Prominent Long Island Developer Jerry Wolkoff Dies

Jerry Wolkoff

Renowned and Long Island real estate developer Jerry Wolkoff died Friday of a brief neurological illness, according to a family statement. He was 83.

Born into a low-income Brooklyn family in 1937, Gerald “Jerry” Wolkoff was an exemplar of the American Dream. To help his mother, he began working at age 10 and started his first business by 16. Despite not having the opportunity to attend college, he would go on to become one of the most prominent real estate developers on LI, known for 5Pointz Towers in Long Island City and the proposed Heartland Town Square in Brentwood, as well as major business parks in Edgewood and Hauppauge. 

Despite his age, Wolkoff vowed never to retire and maintained a highly active role in his company, G&M Realty, as recently as a few weeks ago, working alongside sons David and Alan at the family business that bears both Wolkoff and his wife Michele’s initials.

Today, G&M Realty owns upwards of 12 million square feet in industrial acreage across New York City and the Island, with each space 99 plus percent full at all times. Those he worked with said his stellar track record was a result of prioritizing tenants’ satisfaction at all costs.

“He was in his 80s and he would come up from Manhattan to Edgewood every day to work long hours. He was just relentless,” said Philip Schwom, president of Schacker Realty and the broker who represented Wolkoff in many of his major deals, including Heartland Business Center in Edgewood and the proposed Heartland Town Square. 

Wolkoff did not live to see his two most headline-grabbing projects to fruition. 5Pointz, a Long Island City building he leased to artists starting in the 1990s, became a “graffiti mecca” and was covered in murals — until he had the property whitewashed in 2013 without warning, triggering a February 2020 court order of $6.7 million in damages to be paid to artists. The two new 5 Pointz Towers at the site, which house upwards of 1,100 apartment units, as well as interior replicas of the original 5Pointz murals, are nearly completed.

Arguably Wolkoff’s white whale was the 452-acre Heartland Town Square in Brentwood, a passion project which he pursued for over 18 years. If approved, the smart growth development would be the largest planned community on Long Island since Levittown, with 9,000 housing units, millions of square footage in office and retail space, and plans for an aquarium among other public spaces. Wolkoff dreamed of using the development to revive local community and prosperity.

“He had a very strong connection particularly with Brentwood. Whenever he did a lease, one of the biggest questions he had was what jobs are you bringing to Brentwood?” Schwom added, emphasizing Wolkoff’s connection to his community. “That was always one of his major concerns when he was considering who to lease industrial space to, was who was going to bring in good high-paying jobs for the people of Brentwood.”

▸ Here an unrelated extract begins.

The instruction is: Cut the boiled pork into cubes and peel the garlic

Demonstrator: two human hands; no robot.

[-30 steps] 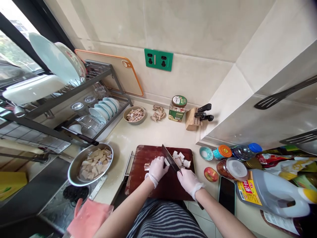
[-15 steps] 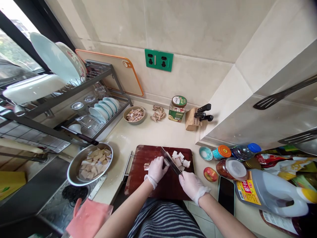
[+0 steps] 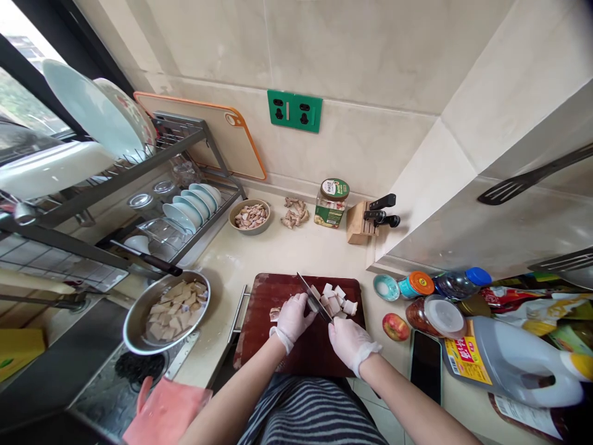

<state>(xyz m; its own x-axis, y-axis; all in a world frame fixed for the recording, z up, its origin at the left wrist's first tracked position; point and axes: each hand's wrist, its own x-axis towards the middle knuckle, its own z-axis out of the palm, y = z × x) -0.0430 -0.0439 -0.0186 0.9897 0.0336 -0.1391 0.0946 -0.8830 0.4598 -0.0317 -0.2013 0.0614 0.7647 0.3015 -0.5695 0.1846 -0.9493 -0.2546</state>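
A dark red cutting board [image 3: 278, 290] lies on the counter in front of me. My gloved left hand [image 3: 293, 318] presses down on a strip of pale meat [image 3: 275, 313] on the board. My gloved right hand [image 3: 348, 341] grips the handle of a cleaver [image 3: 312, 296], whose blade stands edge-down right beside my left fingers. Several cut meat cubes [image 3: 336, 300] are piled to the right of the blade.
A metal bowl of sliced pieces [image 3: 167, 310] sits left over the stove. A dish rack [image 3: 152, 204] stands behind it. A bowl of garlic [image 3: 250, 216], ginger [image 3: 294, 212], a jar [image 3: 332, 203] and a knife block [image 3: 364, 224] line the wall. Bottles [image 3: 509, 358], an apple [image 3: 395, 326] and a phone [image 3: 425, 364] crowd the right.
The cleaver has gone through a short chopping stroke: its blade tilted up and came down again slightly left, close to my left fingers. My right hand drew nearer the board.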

The development’s plans stalled for years due to disputes with Suffolk County and Town of Islip officials over zoning issues. The plans were approved by the Islip Town Board in 2017 but face additional litigation from the Brentwood School District and complications with sewage lines. 

David Wolkoff vowed to complete his father’s legacy and see the project to its end.

“Where despair lingered, Gerry found opportunity, constructing homes, industrial parks, and a better community for all,” said Suffolk County Executive Steve Bellone. “His heart was as big as his proposed mixed use development.”

Wolkoff “will go down as one of the greatest builders in New York state history,” Bellone added.

Along with his wife Michele and sons David and Adam, Wolkoff is survived by daughter-in-law Stephanie and grandchildren Zachary, Tyler, and Alexi.